It's the Wednesday after Christmas. Half the Friday Challenge crew is out on the road somewhere, and the rest of us are still recovering from the holiday. I personally am up to my armpits in trying to pull the January STUPEFYING STORIES together. And still you want an Ultimate Geek Fu?

Okay, let's see: did anyone get any good books for Christmas? I mean, aside from Jimi Plays Dead, by yours truly, which is still available for free on Amazon for one more day?

As for electronic media: the last time I had the TV on was to watch the Packers beat the Bears—honestly, even though they're Da Bears, by the 4th quarter, I was feeling sorry for them—and the next time I anticipate having the TV on will be to watch the Packers play the Lions. So I really have nothing to say re TV this week.

The last movie I saw in the theater was Sherlock Holmes: Game of Shadows —which was good enough, for a big-budget CGI-heavy December blockbuster, but really more of a steampunked-up Indiana Jones Meets The League of Extraordinary Gentlemen than a Sherlock Holmes story. Chase scene, fight scene, chase scene, fight scene, comic relief breather, chase scene, fight scene, D.S. al coda...

Some quibbles:

1. The palette ran the entire range from dark blue to brown to gray to black, with most of the film looking like grubby gray actors on black sets shot through blue filters. Even the gypsy camp was oddly monochromatic. Would it have hurt to put some color in the thing?

2. Can we please declare a moratorium on the "shifting film speed" chase scene gimmick? You know, where most of the scene is run at slightly faster-than-normal frame rates to give a sense of frenetic action, but then it drops into super slow-motion to show a bullet just creasing a character or shattering a tree? We've seen that one enough. Come up with a new visual cliche, please.

3. Downey's riff on Heath Ledger's "Joker" really is just awful. Pulls you completely out of this movie and makes you realize you wish you were watching The Dark Knight instead.

4. As a story, the biggest problem with this one was that this version of Professor Moriarty felt like a complete lightweight. I've said it before and I'll continue to say it: the quality of the villain determines the value of the hero. In the Holmes canon, Moriarty is supposed to be "the Napoleon of Crime." This guy was more of a cheese Danish.

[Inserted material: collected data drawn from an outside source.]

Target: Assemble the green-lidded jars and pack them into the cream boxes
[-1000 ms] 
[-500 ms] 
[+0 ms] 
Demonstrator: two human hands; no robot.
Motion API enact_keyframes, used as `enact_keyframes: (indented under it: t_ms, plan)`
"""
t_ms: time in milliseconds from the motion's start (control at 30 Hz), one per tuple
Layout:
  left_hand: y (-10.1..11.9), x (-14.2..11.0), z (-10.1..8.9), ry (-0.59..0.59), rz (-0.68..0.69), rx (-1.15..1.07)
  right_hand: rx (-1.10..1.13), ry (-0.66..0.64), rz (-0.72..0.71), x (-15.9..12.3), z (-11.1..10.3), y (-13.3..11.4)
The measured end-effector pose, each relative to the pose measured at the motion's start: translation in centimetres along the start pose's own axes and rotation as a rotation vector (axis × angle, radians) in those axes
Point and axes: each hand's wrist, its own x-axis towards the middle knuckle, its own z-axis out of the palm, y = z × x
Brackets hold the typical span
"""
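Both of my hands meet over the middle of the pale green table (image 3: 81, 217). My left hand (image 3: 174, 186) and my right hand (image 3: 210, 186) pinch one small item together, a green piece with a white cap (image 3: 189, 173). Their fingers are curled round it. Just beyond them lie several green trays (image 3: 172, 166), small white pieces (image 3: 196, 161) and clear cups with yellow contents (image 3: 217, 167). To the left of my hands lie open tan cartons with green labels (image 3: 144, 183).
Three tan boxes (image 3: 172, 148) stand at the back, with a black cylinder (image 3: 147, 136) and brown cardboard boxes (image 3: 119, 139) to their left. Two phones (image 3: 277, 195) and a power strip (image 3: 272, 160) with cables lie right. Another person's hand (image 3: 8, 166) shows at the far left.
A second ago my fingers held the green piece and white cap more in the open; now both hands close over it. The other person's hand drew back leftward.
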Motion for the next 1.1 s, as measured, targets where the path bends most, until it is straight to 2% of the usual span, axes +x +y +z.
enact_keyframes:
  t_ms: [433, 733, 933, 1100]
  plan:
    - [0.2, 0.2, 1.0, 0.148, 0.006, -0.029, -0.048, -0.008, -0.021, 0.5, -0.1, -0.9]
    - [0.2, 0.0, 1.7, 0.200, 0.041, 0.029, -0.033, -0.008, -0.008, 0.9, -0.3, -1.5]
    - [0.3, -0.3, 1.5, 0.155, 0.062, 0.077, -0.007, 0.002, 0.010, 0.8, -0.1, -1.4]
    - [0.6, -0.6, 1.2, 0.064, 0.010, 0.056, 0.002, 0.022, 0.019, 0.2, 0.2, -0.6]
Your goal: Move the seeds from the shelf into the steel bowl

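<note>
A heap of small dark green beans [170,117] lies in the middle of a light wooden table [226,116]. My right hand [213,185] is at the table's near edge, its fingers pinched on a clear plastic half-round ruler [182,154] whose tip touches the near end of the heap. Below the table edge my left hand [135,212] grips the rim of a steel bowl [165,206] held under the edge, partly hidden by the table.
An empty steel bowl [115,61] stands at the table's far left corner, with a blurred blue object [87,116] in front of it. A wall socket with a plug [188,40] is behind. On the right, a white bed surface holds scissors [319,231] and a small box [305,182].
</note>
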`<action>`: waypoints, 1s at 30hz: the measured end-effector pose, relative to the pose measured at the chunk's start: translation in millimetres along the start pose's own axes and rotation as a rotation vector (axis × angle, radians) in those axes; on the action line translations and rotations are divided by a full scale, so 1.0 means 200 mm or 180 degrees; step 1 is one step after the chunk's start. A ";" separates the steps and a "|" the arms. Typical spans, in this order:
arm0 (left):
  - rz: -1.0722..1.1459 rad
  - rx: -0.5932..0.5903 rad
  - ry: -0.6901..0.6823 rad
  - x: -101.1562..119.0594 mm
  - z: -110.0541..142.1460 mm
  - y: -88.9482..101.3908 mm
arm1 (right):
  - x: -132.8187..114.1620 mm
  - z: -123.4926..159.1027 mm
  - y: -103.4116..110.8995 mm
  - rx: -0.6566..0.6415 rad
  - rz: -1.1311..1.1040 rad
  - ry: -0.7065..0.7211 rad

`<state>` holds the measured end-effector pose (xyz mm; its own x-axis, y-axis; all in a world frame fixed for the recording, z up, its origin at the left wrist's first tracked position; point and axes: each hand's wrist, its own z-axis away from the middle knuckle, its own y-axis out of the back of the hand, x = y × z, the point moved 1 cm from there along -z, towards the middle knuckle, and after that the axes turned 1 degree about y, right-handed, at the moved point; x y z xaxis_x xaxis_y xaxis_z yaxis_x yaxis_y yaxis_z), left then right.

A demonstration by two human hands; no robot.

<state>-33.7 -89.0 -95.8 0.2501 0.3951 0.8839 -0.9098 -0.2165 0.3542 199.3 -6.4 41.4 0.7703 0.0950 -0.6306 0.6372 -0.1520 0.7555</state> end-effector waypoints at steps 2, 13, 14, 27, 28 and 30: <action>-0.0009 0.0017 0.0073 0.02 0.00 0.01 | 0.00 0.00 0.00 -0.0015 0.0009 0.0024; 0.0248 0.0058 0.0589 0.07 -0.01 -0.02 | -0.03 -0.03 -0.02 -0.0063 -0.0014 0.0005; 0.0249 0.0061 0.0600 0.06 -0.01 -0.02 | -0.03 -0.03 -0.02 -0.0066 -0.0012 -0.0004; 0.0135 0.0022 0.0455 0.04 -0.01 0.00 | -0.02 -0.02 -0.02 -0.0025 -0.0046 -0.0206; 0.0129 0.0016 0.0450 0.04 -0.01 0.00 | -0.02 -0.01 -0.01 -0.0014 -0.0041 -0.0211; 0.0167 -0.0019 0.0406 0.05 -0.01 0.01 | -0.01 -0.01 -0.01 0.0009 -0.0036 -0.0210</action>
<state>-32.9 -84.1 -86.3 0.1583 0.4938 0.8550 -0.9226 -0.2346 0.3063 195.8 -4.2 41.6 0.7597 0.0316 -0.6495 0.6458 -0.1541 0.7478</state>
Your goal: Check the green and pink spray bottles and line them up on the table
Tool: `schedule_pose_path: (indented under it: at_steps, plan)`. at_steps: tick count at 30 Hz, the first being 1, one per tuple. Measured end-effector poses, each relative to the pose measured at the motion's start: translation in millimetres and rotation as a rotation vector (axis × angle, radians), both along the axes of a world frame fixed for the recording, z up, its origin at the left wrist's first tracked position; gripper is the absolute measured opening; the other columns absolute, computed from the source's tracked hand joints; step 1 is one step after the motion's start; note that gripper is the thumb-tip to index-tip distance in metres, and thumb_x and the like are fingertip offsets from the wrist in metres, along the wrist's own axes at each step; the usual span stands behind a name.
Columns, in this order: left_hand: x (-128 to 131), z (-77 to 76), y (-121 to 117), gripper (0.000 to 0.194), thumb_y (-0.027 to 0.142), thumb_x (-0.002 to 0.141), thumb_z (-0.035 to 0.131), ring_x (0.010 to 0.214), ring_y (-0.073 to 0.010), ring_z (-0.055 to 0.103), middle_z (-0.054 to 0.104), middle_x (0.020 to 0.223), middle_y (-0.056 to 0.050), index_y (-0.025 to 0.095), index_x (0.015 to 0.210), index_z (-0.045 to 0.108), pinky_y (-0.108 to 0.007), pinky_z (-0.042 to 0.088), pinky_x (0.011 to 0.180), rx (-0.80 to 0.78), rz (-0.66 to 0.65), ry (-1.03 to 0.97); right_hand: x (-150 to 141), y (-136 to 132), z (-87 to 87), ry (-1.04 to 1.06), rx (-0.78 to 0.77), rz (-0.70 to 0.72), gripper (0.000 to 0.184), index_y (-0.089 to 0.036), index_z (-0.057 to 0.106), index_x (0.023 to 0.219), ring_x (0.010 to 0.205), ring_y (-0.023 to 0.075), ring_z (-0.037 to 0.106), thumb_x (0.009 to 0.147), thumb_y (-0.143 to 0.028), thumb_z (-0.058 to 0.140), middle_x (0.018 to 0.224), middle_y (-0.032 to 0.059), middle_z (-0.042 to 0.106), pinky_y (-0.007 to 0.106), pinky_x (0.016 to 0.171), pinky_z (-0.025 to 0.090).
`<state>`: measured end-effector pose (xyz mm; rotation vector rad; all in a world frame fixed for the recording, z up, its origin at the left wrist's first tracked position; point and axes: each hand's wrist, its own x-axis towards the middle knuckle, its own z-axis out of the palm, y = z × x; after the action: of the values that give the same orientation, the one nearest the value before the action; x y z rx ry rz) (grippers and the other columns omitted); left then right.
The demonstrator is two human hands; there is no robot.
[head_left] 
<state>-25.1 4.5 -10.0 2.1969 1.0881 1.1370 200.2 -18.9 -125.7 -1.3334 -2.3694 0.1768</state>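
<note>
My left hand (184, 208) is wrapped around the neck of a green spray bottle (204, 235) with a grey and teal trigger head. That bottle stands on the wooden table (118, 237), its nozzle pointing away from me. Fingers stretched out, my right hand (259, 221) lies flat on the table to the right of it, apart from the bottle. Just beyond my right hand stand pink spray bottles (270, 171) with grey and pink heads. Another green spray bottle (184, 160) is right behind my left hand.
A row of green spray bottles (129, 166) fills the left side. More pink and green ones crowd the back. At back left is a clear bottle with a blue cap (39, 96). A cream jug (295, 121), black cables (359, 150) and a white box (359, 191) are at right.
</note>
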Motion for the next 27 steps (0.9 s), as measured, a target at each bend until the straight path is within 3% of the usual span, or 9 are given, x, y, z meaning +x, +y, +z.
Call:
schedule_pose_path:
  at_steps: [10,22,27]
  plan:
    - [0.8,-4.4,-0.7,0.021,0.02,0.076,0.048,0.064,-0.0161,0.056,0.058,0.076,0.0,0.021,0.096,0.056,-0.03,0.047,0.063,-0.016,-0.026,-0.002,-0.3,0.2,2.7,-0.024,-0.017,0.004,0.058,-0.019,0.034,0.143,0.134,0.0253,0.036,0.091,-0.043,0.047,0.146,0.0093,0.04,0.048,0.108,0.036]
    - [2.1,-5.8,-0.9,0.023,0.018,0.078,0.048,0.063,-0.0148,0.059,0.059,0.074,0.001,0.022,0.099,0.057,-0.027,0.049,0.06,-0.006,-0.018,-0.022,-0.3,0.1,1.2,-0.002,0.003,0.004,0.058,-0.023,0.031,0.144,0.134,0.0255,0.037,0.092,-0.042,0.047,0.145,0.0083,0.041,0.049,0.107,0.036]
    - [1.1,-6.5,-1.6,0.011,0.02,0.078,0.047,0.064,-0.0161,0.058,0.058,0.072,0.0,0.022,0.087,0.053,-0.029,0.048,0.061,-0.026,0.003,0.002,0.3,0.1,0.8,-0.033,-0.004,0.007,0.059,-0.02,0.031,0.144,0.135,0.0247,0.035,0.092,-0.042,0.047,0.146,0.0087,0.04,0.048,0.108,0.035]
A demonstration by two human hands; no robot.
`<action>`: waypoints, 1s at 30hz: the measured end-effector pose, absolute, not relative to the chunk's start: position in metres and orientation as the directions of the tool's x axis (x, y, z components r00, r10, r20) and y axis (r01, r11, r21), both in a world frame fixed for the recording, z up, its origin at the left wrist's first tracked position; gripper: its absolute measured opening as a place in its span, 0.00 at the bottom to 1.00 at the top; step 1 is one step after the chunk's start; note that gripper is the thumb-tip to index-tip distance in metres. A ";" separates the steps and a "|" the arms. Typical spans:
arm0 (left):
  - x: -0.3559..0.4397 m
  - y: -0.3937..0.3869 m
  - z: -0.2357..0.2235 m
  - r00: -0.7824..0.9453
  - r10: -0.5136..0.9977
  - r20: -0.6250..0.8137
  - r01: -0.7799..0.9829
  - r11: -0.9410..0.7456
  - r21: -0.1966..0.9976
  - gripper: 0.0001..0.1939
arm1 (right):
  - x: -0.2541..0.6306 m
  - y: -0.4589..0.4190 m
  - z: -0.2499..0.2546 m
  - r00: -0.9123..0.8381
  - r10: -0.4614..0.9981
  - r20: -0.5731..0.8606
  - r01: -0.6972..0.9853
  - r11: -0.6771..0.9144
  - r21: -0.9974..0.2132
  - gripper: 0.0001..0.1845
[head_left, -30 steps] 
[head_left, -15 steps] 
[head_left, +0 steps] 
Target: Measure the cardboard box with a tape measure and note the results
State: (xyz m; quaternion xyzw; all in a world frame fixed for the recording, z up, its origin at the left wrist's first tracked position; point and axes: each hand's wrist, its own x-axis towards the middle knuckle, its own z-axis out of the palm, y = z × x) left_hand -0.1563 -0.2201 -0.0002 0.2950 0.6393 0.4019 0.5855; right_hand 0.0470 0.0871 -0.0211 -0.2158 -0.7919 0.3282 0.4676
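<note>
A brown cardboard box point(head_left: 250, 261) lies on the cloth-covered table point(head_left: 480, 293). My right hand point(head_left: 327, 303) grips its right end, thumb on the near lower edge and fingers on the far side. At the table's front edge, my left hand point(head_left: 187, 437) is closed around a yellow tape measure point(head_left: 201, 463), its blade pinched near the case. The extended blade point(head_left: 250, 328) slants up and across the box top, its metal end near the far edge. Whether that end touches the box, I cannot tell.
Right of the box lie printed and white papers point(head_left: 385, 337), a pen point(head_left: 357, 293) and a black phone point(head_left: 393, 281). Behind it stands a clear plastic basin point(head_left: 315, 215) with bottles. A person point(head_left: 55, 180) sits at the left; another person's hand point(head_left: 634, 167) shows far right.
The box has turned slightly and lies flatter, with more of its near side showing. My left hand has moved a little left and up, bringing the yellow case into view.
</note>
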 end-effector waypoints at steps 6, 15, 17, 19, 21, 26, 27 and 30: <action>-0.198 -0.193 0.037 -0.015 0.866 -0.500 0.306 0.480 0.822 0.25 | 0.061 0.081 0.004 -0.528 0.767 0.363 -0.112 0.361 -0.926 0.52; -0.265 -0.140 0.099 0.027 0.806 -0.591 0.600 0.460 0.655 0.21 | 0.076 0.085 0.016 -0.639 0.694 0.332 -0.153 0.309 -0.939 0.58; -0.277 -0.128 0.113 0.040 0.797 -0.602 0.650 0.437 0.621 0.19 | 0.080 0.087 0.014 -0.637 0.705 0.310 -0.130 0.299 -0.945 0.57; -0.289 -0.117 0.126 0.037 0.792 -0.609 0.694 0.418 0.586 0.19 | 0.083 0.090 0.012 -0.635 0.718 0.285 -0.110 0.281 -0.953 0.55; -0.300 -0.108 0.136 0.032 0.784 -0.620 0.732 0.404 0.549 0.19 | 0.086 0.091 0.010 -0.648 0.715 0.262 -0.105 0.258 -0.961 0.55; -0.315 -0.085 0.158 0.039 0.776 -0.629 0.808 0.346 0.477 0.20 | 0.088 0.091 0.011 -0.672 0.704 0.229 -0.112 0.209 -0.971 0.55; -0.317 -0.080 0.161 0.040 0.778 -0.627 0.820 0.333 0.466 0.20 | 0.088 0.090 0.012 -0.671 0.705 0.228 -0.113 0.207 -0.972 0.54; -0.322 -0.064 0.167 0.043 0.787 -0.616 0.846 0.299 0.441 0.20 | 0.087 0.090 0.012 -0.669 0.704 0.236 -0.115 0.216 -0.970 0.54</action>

5. Finally, the whole film could have been redeemed by one image: if, while Holmes and Watson were prowling around Moriarty's "secret weapons factory" and discovering all these "futuristic" weapons with which Moriarty was planning to bring death and destruction to the world (e.g., broomhandle Mausers, Vickers machine guns, Skoda cannons), they had rounded a corner, and Downey's Holmes had found himself looking at a steampunked-up Edwardian "Iron Man" suit. That moment would have made this movie. But it wasn't in this movie.

Hmm. Guess I had more to say about this movie than I thought.

Anyway, there's your UGF roundup for this Wednesday morning. I don't believe I've said anything controversial, but since it has become our traditional conclusion, I will conclude with:

Let the arguments begin!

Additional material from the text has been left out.